Barthélémy, l’enfant sans âge
Petit garçon encapsulé dans un corps pluricentenaire, Bathélémy est maudit et sans espoir. Et pour cause, une fois mort, il renaît aussitôt, toujours sous la forme d’un enfant. Trop mûr pour son âge car conscient de son destin implacable, son apparence le confine pourtant à l’éternité. Un dilemme cruel, un paradoxe insoluble. Il croyait donc tout savoir de la vie mais lorsqu’il rencontre Auguste Salomon, un aventurier légendaire, et Constance, une jolie jeune fille, un monde nouveau va s’ouvrir à lui…

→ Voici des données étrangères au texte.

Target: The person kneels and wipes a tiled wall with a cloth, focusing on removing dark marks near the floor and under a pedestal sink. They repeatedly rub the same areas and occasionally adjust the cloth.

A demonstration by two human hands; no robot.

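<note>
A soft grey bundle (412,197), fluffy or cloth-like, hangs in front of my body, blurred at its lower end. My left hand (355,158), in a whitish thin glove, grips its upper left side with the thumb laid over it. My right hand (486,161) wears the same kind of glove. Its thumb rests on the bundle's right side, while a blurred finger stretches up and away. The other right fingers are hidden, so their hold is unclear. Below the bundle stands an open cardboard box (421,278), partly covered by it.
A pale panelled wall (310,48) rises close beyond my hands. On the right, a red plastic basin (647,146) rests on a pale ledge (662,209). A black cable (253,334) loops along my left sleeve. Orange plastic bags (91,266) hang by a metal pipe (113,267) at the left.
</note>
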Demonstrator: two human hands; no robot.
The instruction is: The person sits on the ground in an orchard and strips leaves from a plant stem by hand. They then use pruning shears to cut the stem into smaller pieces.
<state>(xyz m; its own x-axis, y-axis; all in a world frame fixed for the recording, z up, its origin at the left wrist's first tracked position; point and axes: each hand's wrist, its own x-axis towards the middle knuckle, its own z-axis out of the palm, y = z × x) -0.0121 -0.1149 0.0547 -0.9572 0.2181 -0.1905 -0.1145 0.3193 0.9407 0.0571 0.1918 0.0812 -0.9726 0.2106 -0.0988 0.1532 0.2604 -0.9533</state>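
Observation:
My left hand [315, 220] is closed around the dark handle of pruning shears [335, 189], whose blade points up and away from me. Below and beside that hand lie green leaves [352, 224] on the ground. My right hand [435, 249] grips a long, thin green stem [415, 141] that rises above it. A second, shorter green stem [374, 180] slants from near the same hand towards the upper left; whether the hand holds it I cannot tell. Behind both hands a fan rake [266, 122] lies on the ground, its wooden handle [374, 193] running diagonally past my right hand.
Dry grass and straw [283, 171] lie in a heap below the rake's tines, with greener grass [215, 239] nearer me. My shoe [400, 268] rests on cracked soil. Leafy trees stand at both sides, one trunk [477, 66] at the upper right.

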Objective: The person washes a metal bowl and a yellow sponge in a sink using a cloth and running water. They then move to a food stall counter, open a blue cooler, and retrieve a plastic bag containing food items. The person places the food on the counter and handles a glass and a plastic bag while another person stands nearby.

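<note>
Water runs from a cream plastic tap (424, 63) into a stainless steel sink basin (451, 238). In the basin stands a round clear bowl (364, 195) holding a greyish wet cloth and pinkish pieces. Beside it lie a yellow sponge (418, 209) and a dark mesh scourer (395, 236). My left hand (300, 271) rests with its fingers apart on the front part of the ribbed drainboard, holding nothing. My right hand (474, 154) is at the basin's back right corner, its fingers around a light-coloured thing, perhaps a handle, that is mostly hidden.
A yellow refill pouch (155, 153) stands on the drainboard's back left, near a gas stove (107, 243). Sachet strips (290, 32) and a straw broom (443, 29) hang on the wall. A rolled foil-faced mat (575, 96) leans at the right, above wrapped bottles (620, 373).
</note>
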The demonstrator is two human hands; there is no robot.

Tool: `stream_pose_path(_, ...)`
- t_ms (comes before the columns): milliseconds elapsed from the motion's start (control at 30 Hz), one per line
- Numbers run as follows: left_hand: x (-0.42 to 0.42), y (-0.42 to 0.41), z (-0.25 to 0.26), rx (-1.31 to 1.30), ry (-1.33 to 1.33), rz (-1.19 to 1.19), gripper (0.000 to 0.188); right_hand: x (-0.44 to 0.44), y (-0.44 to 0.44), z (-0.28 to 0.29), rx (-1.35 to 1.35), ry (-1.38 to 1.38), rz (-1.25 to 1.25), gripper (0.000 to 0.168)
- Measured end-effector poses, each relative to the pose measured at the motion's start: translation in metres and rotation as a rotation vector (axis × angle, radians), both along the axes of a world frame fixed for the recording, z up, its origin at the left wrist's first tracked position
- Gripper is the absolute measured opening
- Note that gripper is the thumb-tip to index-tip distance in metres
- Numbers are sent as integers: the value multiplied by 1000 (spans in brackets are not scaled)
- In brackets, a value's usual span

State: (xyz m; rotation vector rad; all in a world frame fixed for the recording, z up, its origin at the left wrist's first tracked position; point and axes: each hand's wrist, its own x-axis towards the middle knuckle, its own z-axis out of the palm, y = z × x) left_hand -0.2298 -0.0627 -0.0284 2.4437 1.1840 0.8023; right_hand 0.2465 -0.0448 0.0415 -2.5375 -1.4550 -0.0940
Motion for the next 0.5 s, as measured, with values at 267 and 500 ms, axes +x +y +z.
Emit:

Se jouant des codes, le talentueux Simon Roussin creuse encore un peu plus son art du décalage après le psychédélique Lemon Jefferson ou l’expressionniste Heartbreak Valley. En sondant l’accablement de Barthélémy, puits de science aux expériences merveilleuses – il a vu le Roi Arthur, les pyramides et Hemingway – mais condamné à vivre pour toujours dans un corps d’enfant, Roussin tisse un magnifique et bouleversant récit initiatique, plein de charme désuet mais sans nostalgie pesante. Car c’est en cherchant à mourir par tous les moyens que Barthélémy va retrouver la foi et un sens à sa quête. Celle de l’enfant encore plein d’appétit pour l’action et les légendes, heureux de sillonner le monde avec ses compagnons de jeu. Le décalage naît aussi du refus de choisir un genre : à la fois feuilleton d’aventures, conte fantastique et romance tragique, Barthélémy révèle aussi une esthétique inclassable, coincée entre grande modernité et mélancolie poétique, celles des récits d’antan où un monde des possibles s’ouvrait à nous. Décalage enfin dans les émotions procurées. Drôle au début, le récit devient ensuite plus grave et s’achève en tragédie. Le pitch était donc intéressant mais Roussin a su l’exploiter avec la plus grande intelligence, sans se répéter. Avec une bichromie en vert et rouge portée par une ligne claire limpide, l’auteur trouve une profondeur bluffante, dans de magnifiques plans crépusculaires ou contemplatifs. À travers les yeux de Barthélémy, c’est donc bien un regard poétique et philosophique qui se pose sur la mort. Et dans ce contexte, la vie n’a jamais paru aussi belle.